Непонятное в их отношениях длилось уже месяцев шесть. Так я решил для собственного успокоения, хотел тем самым утешить себя, застраховать от возможных несчастий, надеясь, что равновесие в семье будет сохранено, несмотря на мамины мигрени и дела отца, которые явно шли хуже и хуже. Но больше всего угнетала, тревожила и пугала атмосфера в доме. Жутко становилось порою. Созданный моим воображением для защиты нашей семьи «треугольник» готов был развалиться в любую минуту. И я придумывал все новые и новые оправдания — между ними не было никакой любви, потому что это понятие абстрактное, переменчивое; они никогда не «делали что-то», не обменивались нежностями, которые подтверждали бы, что они близкие люди, живущие под одной крышей. Однако, однако…
Все вместе взятое, разумеется, могло быть просто внушением. Допустим. Ну, а если причина во мне? В переходном возрасте? Я заметил, например, что стал более мнительным, много размышлял, фантазировал, умел вызывать в уме самые диковинные, самые нелепые, даже безумные мысли о самых обычных событиях дня. Запутанные, бестолковые, противоречивые понятия вихрем проносились в моей голове, теснили, давили. Я словно находился в плену волшебных чар, был заколдован недобрыми темными силами. С необыкновенной легкостью, вопреки здравому смыслу превращал выдуманное в реальное, повседневное — в невероятное. И всегда находил объяснение, например, будто таким способом контролировал свое окружение. И что еще интересно: это положение дел меня лично устраивало, не отпугивало. По ночам, закутавшись в теплую перину, я вновь и вновь сочинял жуткие эпизоды, манипулировал фактами, подчас довольно мрачными. Я был источником зла, я был его орудием. Но я был также жертвой.

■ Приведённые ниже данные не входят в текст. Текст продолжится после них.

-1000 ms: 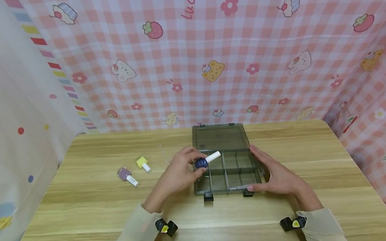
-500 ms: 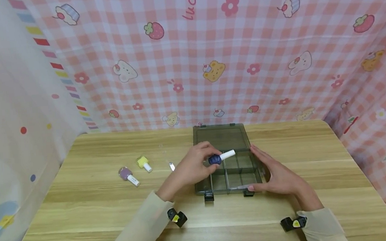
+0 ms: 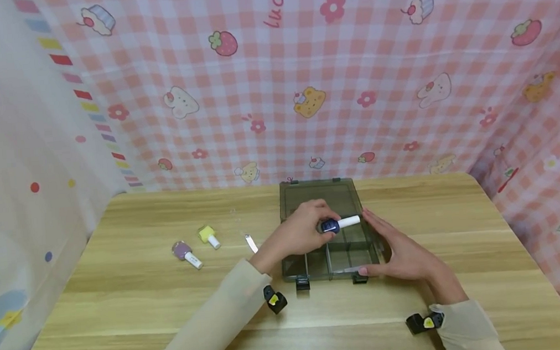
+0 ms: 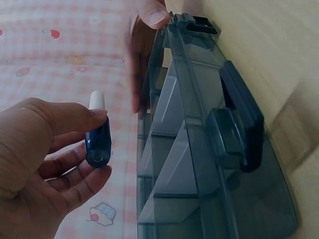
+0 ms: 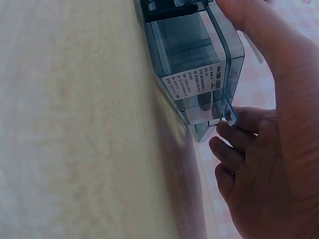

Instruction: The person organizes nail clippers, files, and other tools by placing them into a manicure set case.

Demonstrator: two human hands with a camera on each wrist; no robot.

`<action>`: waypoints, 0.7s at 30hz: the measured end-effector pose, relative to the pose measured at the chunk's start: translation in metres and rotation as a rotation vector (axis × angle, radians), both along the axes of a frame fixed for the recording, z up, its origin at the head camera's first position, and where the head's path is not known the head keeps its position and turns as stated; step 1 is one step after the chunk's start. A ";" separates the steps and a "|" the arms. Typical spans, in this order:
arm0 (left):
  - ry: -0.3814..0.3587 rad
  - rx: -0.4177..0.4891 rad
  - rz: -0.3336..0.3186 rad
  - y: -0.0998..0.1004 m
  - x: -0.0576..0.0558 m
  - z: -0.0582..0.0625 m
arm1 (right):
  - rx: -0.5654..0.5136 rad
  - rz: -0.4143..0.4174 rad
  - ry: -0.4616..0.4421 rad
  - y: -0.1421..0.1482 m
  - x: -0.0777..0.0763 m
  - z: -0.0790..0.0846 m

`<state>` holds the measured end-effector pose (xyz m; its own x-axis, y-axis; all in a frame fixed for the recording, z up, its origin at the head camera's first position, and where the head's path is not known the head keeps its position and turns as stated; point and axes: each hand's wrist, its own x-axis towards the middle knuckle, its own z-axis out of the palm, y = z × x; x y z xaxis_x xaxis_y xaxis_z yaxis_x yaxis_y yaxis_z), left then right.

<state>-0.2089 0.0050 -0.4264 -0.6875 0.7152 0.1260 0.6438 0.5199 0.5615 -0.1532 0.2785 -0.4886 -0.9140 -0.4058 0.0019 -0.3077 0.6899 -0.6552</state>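
Observation:
My left hand (image 3: pixel 305 229) pinches a dark blue nail polish bottle (image 3: pixel 330 226) with a white cap, between thumb and fingers. In the head view the bottle is above the right part of a grey see-through compartment box (image 3: pixel 319 279), its cap pointing right. The left wrist view shows the bottle (image 4: pixel 98 142) apart from the box walls. The box lid (image 3: pixel 318 191) lies back, away from me. At the box's right end, my right hand (image 3: pixel 409 254) grips the side, thumb at the front corner and fingers at the far one. A labelled box wall (image 5: pixel 194 82) appears in the right wrist view.
On the table (image 3: pixel 121 300), left of the box, lie a purple nail polish bottle (image 3: pixel 183 251), a yellow one (image 3: pixel 207 235) and a metal nail clipper (image 3: pixel 250 242). Tiny clear pieces (image 3: pixel 234 213) lie behind the clipper. A pink checked cloth (image 3: pixel 262 87) hangs behind.
My left hand has carried the blue nail polish bottle rightward across the box, uncovering the nail clipper. The right hand and the box stay in place.

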 end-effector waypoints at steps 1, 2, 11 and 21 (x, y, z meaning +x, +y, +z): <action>-0.006 -0.006 -0.004 0.002 -0.001 0.000 | -0.002 0.000 0.002 0.000 0.000 -0.001; -0.012 -0.011 -0.006 0.004 -0.002 -0.001 | -0.002 0.002 0.006 0.000 0.000 -0.001; -0.024 -0.091 -0.006 0.020 -0.004 -0.003 | -0.001 -0.002 0.009 0.001 0.000 -0.002; -0.076 -0.049 -0.039 0.021 -0.001 -0.007 | 0.008 -0.003 0.010 0.001 0.000 -0.003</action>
<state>-0.2099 0.0260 -0.4336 -0.6652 0.7456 0.0389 0.6206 0.5232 0.5840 -0.1528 0.2799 -0.4912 -0.9151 -0.4032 0.0077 -0.3121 0.6958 -0.6468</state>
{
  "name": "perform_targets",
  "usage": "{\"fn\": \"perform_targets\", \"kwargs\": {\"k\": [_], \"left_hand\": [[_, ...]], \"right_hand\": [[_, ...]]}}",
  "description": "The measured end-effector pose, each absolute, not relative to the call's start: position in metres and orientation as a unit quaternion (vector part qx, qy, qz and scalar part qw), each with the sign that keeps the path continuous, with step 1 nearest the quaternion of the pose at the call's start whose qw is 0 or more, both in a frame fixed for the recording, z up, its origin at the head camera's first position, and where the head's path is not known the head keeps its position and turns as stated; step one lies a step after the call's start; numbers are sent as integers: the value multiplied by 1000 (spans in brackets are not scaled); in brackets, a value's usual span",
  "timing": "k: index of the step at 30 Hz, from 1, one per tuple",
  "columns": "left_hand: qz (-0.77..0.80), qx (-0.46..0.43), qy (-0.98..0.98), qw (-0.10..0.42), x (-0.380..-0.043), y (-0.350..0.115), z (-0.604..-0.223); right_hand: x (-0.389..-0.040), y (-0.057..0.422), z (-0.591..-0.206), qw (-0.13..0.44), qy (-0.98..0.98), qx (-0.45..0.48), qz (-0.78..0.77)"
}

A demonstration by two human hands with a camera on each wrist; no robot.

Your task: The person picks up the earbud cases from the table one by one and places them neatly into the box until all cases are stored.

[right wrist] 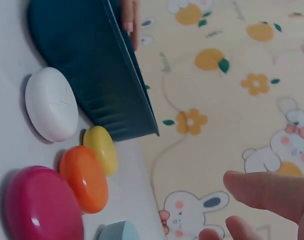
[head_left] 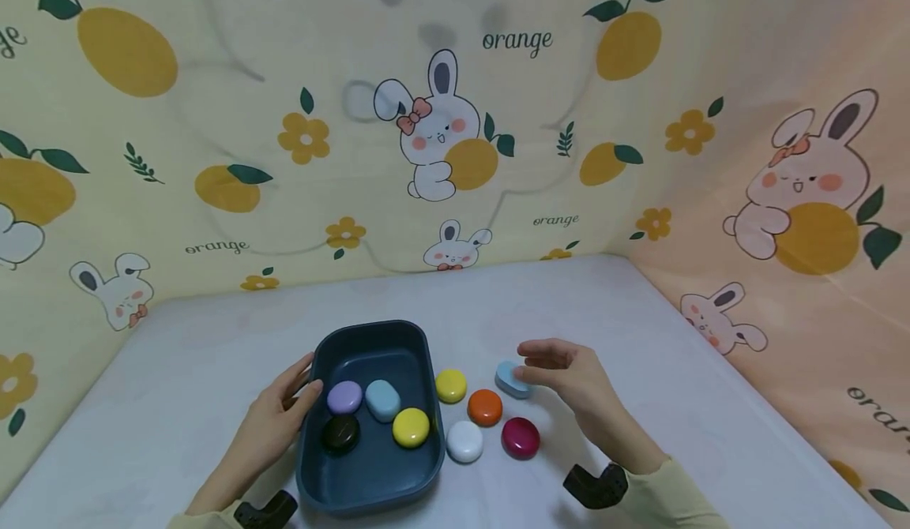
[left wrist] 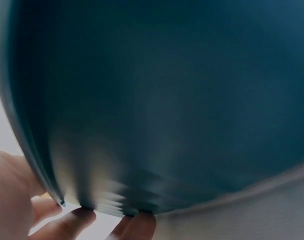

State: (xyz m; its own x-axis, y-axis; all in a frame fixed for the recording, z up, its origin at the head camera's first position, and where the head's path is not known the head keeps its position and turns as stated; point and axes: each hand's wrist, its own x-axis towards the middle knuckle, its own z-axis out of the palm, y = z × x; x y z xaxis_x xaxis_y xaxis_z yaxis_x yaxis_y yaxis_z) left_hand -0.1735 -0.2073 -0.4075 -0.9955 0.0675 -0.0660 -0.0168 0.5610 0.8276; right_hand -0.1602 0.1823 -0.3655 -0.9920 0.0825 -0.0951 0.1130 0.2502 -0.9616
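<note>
A dark blue tray (head_left: 370, 478) stands on the white table. Inside are a lilac piece (head_left: 344, 397), a light blue piece (head_left: 383, 401), a black piece (head_left: 340, 434) and a yellow piece (head_left: 411, 428), all smooth and rounded. My left hand (head_left: 266, 422) touches the tray's left side, fingertips (left wrist: 142, 225) along its outer wall and thumb at the rim. Over another light blue piece (head_left: 509, 379) on the table hovers my right hand (head_left: 572, 379), thumb and fingers apart. It overlaps that piece's right part in the head view.
Right of the tray lie a yellow piece (head_left: 451, 385), an orange piece (head_left: 485, 407), a white piece (head_left: 465, 442) and a dark red piece (head_left: 520, 438). A patterned cloth (head_left: 341, 189) with rabbits and oranges rises behind the table (head_left: 398, 296) and at its sides.
</note>
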Motion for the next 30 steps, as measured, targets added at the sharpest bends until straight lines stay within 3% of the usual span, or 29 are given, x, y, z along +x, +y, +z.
{"fn": "perform_targets", "kwargs": {"k": [7,30], "left_hand": [[466,14,884,47,-174,-210,-407],[474,22,879,44,-174,-207,-408]], "right_hand": [[-150,188,-378,11,773,79,-629],[-145,187,-404,94,796,62,-594]]}}
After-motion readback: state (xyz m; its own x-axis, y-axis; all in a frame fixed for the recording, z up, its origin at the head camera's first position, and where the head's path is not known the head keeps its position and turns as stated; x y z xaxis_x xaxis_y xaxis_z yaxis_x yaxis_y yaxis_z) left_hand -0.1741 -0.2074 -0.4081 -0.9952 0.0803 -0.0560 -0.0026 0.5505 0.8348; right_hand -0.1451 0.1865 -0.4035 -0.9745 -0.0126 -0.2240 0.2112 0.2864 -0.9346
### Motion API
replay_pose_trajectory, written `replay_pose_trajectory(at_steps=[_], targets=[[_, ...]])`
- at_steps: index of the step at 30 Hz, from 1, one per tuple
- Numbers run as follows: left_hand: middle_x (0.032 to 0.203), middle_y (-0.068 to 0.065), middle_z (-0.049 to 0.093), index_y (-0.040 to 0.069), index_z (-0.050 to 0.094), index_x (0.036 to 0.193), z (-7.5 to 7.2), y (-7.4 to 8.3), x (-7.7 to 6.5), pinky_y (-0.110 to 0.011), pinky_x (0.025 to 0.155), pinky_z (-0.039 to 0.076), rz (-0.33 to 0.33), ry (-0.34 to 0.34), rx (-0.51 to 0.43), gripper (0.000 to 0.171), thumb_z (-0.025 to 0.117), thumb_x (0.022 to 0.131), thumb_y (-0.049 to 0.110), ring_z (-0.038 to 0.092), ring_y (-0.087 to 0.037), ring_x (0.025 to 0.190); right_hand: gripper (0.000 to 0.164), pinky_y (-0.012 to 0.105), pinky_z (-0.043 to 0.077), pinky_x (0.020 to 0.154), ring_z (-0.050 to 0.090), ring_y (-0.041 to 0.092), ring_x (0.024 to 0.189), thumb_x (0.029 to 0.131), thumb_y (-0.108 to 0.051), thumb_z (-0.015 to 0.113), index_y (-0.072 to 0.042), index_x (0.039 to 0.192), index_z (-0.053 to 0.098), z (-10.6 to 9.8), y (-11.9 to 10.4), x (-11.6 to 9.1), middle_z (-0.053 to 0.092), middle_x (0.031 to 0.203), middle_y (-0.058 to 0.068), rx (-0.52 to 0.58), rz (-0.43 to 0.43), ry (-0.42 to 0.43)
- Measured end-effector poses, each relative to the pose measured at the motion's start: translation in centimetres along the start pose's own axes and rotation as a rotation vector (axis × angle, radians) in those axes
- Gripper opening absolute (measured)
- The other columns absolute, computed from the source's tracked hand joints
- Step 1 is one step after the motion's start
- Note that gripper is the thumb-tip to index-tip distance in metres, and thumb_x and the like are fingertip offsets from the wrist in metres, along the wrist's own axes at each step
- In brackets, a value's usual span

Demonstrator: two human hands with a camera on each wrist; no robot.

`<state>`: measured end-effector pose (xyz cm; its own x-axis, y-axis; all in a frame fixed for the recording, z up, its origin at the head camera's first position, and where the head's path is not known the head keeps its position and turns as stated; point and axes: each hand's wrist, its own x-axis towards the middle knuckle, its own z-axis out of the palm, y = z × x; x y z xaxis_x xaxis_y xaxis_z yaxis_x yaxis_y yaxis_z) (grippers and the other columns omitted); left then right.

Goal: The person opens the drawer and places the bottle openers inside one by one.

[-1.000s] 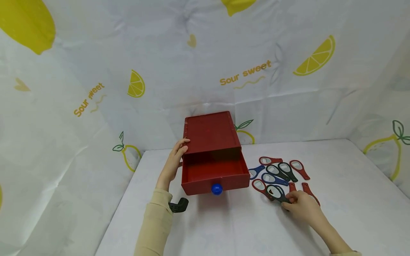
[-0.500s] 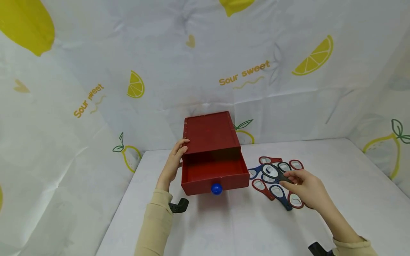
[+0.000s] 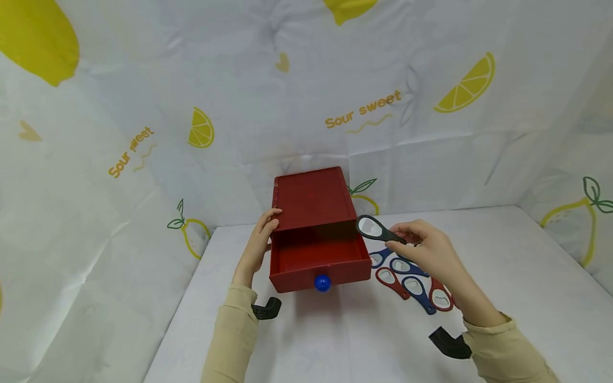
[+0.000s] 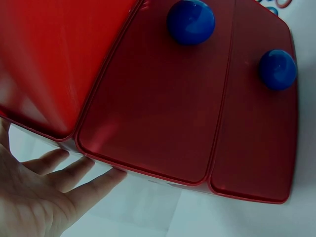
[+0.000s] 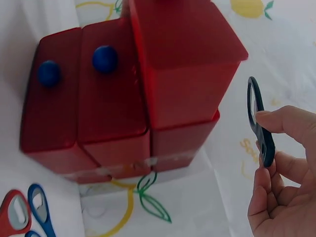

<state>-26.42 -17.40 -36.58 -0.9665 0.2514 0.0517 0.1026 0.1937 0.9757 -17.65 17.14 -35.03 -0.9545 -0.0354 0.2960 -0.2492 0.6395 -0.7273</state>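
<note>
A red drawer cabinet [image 3: 313, 197] stands on the table with its top drawer [image 3: 297, 276] pulled out, nothing showing inside. My left hand [image 3: 255, 247] rests against the cabinet's left side; in the left wrist view its extended fingers [image 4: 94, 190] touch the wall. My right hand [image 3: 428, 252] pinches a black bottle opener [image 3: 387, 234] by its handle, raised near the drawer's right front. Thumb and fingers squeeze the bottle opener [image 5: 266, 143] from both sides in the right wrist view. Below lie a blue bottle opener [image 3: 421, 300] and a red bottle opener [image 3: 399, 289].
Two shut lower drawers with blue knobs [image 4: 277, 69] show under the open one. More bottle openers lie right of the cabinet, some hidden behind my right hand. A white lemon-print cloth [image 3: 287, 127] hangs behind the white table [image 3: 335, 340].
My right hand has picked a black bottle opener from the pile and carried it up and left to the drawer's edge. My left hand stays on the cabinet.
</note>
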Motion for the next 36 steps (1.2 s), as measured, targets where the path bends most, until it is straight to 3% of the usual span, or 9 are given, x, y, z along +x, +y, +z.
replay_pose_trajectory(at_steps=[6, 15, 18, 22, 28, 36], targets=[[0.146, -0.004, 0.031, 0.029, 0.038, 0.135, 0.0, -0.1, 0.2, -0.048, 0.095, 0.040, -0.022, 0.004, 0.006, 0.036, 0.037, 0.099, 0.033, 0.042, -0.026, 0.120, 0.025, 0.027, 0.042, 0.069, 0.050, 0.020, 0.085, 0.079, -0.019, 0.073, -0.007, 0.100, 0.069, 1.5, -2.0, 1.8, 0.061, 0.089, 0.007, 0.038, -0.099, -0.013], [0.145, -0.002, 0.032, 0.033, 0.039, 0.133, -0.5, -2.6, 1.2, -0.050, 0.093, 0.041, 0.018, 0.025, -0.002, 0.037, 0.039, 0.096, 0.042, 0.042, -0.028, 0.124, 0.010, 0.024, 0.042, 0.066, 0.051, 0.015, 0.077, 0.080, -0.018, 0.071, -0.012, 0.088, 0.070, 4.3, -4.5, 3.9, 0.060, 0.081, 0.001, 0.109, -0.194, -0.143], [0.146, -0.001, 0.030, 0.032, 0.039, 0.133, -0.5, -2.6, 1.4, -0.051, 0.094, 0.041, 0.019, 0.032, 0.000, 0.038, 0.039, 0.096, 0.042, 0.041, -0.028, 0.125, 0.005, 0.022, 0.044, 0.062, 0.052, 0.012, 0.072, 0.081, -0.015, 0.069, -0.013, 0.086, 0.070, 5.1, -5.0, 4.2, 0.062, 0.080, 0.000, 0.081, -0.221, -0.167], [0.148, -0.005, 0.028, 0.027, 0.037, 0.135, -0.1, -1.3, 0.7, -0.051, 0.095, 0.040, 0.002, 0.018, -0.011, 0.038, 0.037, 0.098, 0.035, 0.040, -0.029, 0.125, 0.005, 0.020, 0.044, 0.062, 0.052, 0.008, 0.071, 0.081, -0.014, 0.069, -0.012, 0.085, 0.071, 5.7, -5.0, 4.2, 0.065, 0.080, -0.001, 0.047, -0.255, -0.186], [0.150, -0.009, 0.025, 0.022, 0.035, 0.138, 0.1, -0.2, -0.1, -0.052, 0.097, 0.038, -0.001, 0.004, -0.010, 0.041, 0.036, 0.098, 0.032, 0.038, -0.030, 0.127, 0.005, 0.021, 0.045, 0.065, 0.053, 0.009, 0.073, 0.082, -0.014, 0.069, -0.011, 0.085, 0.070, 6.0, -4.9, 4.2, 0.064, 0.082, 0.000, 0.050, -0.233, -0.200], [0.150, -0.008, 0.025, 0.025, 0.035, 0.138, 0.2, 0.1, 0.0, -0.053, 0.097, 0.038, -0.003, 0.001, -0.011, 0.041, 0.037, 0.098, 0.033, 0.038, -0.030, 0.127, 0.004, 0.022, 0.044, 0.065, 0.052, 0.010, 0.073, 0.082, -0.013, 0.068, -0.012, 0.085, 0.071, 5.9, -5.3, 4.3, 0.063, 0.082, 0.000, 0.043, -0.217, -0.209]])
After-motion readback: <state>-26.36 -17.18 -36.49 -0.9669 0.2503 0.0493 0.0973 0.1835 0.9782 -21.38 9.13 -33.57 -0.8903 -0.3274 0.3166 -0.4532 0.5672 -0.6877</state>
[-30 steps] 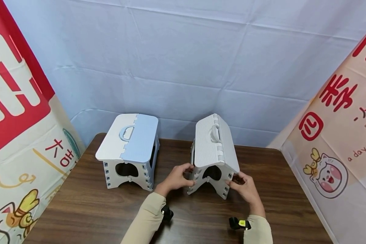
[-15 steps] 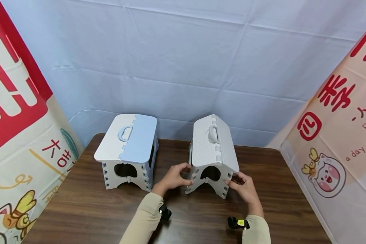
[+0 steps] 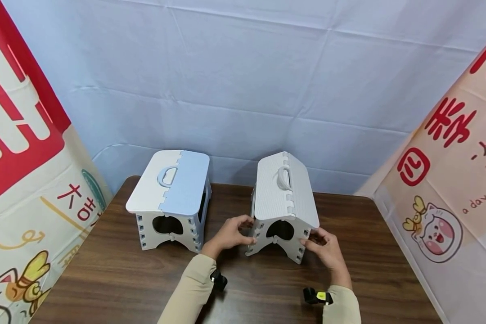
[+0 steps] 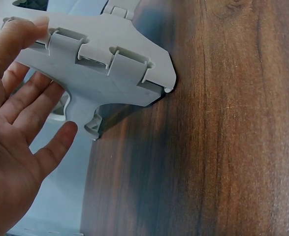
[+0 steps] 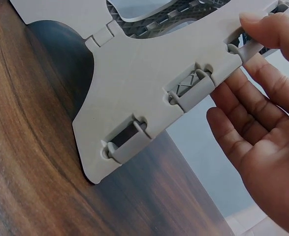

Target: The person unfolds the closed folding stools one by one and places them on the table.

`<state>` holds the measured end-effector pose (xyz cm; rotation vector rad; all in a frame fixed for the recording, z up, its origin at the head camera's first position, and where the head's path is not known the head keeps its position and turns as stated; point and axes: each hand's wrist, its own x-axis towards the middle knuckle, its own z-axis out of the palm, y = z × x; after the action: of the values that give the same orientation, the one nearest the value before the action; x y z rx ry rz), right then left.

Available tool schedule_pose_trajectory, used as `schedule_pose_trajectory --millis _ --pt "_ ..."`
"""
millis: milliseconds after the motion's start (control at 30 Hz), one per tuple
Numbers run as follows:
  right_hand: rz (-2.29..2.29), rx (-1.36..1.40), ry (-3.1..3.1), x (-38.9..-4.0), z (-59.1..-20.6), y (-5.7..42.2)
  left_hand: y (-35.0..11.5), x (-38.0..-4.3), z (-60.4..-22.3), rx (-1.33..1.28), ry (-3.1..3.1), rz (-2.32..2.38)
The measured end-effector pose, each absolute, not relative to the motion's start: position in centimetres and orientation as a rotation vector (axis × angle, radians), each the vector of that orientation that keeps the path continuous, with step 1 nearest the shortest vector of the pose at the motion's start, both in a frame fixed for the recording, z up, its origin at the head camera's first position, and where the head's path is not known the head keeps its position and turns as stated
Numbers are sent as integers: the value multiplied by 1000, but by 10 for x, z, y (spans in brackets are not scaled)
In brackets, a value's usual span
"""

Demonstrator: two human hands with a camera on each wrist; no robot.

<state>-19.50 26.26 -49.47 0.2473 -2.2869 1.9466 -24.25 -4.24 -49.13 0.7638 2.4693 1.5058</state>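
A pale grey folding stool stands partly unfolded on the brown wooden table, its two seat halves sloping down from the middle hinge like a roof. My left hand grips the left edge of its front leg panel, thumb on the front face; the left wrist view shows that thumb at the hinge knuckles and the other fingers behind. On the opposite edge my right hand holds the panel, its thumb on the front. Some fingertips are hidden behind the panel. A foot corner meets the table in the right wrist view.
Left of it, a white and light blue folding stool stands fully unfolded with a flat top. The wooden table ends at a pale cloth backdrop. Printed cloths hang at left and right.
The left side of the grey stool has spread a little to the left, along with my left hand, and its left seat half lies slightly flatter. My right hand keeps nearly the same place.
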Motion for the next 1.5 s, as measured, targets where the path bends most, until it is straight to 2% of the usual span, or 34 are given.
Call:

Я боялся судного дня. Отношения родителей здесь не имели значения. Я, я сам находился в сфере напряжения, откуда не было выхода. Не сомневался — конец будет ужасен.
Бывали минуты, когда я ее почти ненавидел, потому что она скользила молчаливой тенью подле него, выполняя малейшее его желание, а если гневалась по непонятным мне причинам, то начинала без устали заниматься уборкой и кухней, откуда по всей квартире разносились нестерпимо громкие и грозные звуки. Проклятая кухня! Однако неожиданно я сообразил, разобрался в сути обратной связи в чувствованиях взрослых: она любила его тем больше, чем больше упрекающе сновала по комнате, чем с большей интенсивностью занималась на кухне, а он, со своей стороны, в силу мужской противоречивой логики приближался к ней, чем молчаливее, чем замкнутей он становился, когда сидел и думал о своем, будто нас вообще не существовало на белом свете.